Allegheny station is a station on the Pittsburgh Regional Transit's Pittsburgh Light Rail network, located in Pittsburgh, Pennsylvania. The stop serves the North Shore neighborhood and other adjacent neighborhoods. Among the locations within walking distance are: Acrisure Stadium, the Pittsburgh Steelers football stadium; Rivers Casino; the Stage AE amphitheater; Community College of Allegheny County's Allegheny Campus; and Carnegie Science Center.

This station currently acts as the northern terminus of the Pittsburgh Light Rail system, and it is most distant station of the North Shore Connector project. It also marks the beginning of the Light Rail system's six-station "Free Fare Zone" within which riders do not need to pay to ride.

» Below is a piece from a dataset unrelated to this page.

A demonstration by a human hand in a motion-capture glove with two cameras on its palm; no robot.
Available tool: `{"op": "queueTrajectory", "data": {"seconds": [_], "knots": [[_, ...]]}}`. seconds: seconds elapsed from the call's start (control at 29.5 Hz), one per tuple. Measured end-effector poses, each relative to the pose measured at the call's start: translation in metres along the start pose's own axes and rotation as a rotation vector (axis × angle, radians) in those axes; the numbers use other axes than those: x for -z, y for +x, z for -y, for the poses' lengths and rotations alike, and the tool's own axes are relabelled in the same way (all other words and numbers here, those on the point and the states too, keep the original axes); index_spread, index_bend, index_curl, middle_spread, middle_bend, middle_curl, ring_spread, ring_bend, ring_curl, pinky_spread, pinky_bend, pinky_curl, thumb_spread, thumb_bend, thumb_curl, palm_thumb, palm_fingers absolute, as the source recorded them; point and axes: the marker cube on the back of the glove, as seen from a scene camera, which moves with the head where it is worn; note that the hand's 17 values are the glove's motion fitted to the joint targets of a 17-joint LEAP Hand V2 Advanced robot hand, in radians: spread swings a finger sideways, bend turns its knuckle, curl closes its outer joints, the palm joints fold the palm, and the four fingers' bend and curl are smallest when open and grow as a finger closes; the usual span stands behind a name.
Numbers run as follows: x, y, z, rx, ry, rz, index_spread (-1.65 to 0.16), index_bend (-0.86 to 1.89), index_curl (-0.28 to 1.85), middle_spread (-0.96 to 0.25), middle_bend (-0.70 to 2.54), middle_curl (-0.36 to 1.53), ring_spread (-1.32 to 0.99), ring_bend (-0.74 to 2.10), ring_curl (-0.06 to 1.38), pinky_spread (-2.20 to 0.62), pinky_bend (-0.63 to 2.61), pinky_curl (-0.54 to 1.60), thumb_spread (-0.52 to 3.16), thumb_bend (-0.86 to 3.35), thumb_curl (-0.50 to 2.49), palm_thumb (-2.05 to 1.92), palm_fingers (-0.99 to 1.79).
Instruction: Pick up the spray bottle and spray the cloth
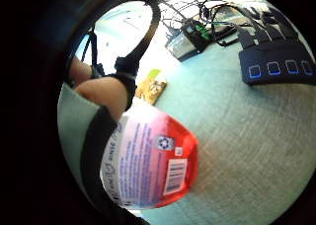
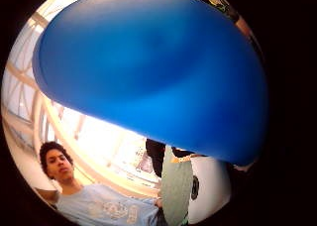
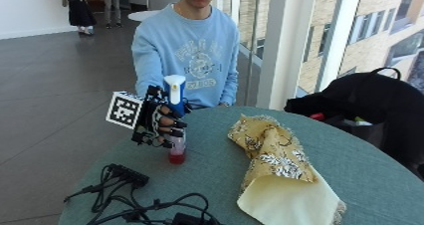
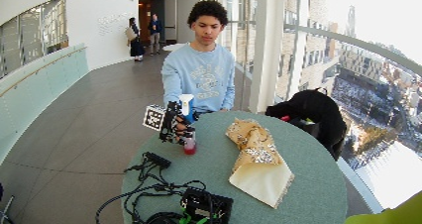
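Note:
My gloved right hand [image 3: 161,119] grips the spray bottle [image 3: 175,128] by its neck, a little above the round green table [image 3: 371,180]. The bottle has a white and blue spray head [image 3: 175,91] and a red base [image 3: 176,157]. It stands upright, left of the cloth. The yellow patterned cloth [image 3: 275,168] lies crumpled and folded across the middle of the table. In the little finger side palm view the bottle's labelled red base [image 1: 153,161] hangs over the tabletop, with the cloth [image 1: 151,86] beyond. The blue spray head [image 2: 148,67] fills the thumb side palm view.
A black power strip [image 3: 124,173] and tangled cables [image 3: 146,205] lie at the table's near left edge. A black bag [image 3: 371,103] sits beside the table's far right. In the wide outside view a black box [image 4: 204,206] rests at the near edge.

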Motion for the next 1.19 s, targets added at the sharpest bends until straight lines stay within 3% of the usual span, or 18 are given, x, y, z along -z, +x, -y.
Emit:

Bus bays are located under the elevated station.

Future developments

Although Allegheny station is currently a terminus, in the future, Pittsburgh Regional Transit plans to extend service westward toward Pittsburgh International Airport as well as northward into the North Hills area.

References

External links 
 
 Port Authority North Shore Connector information
 North Shore Connector Allegheny Station

Port Authority of Allegheny County stations
Railway stations in the United States opened in 2012
Blue Line (Pittsburgh)
Red Line (Pittsburgh)
Silver Line (Pittsburgh)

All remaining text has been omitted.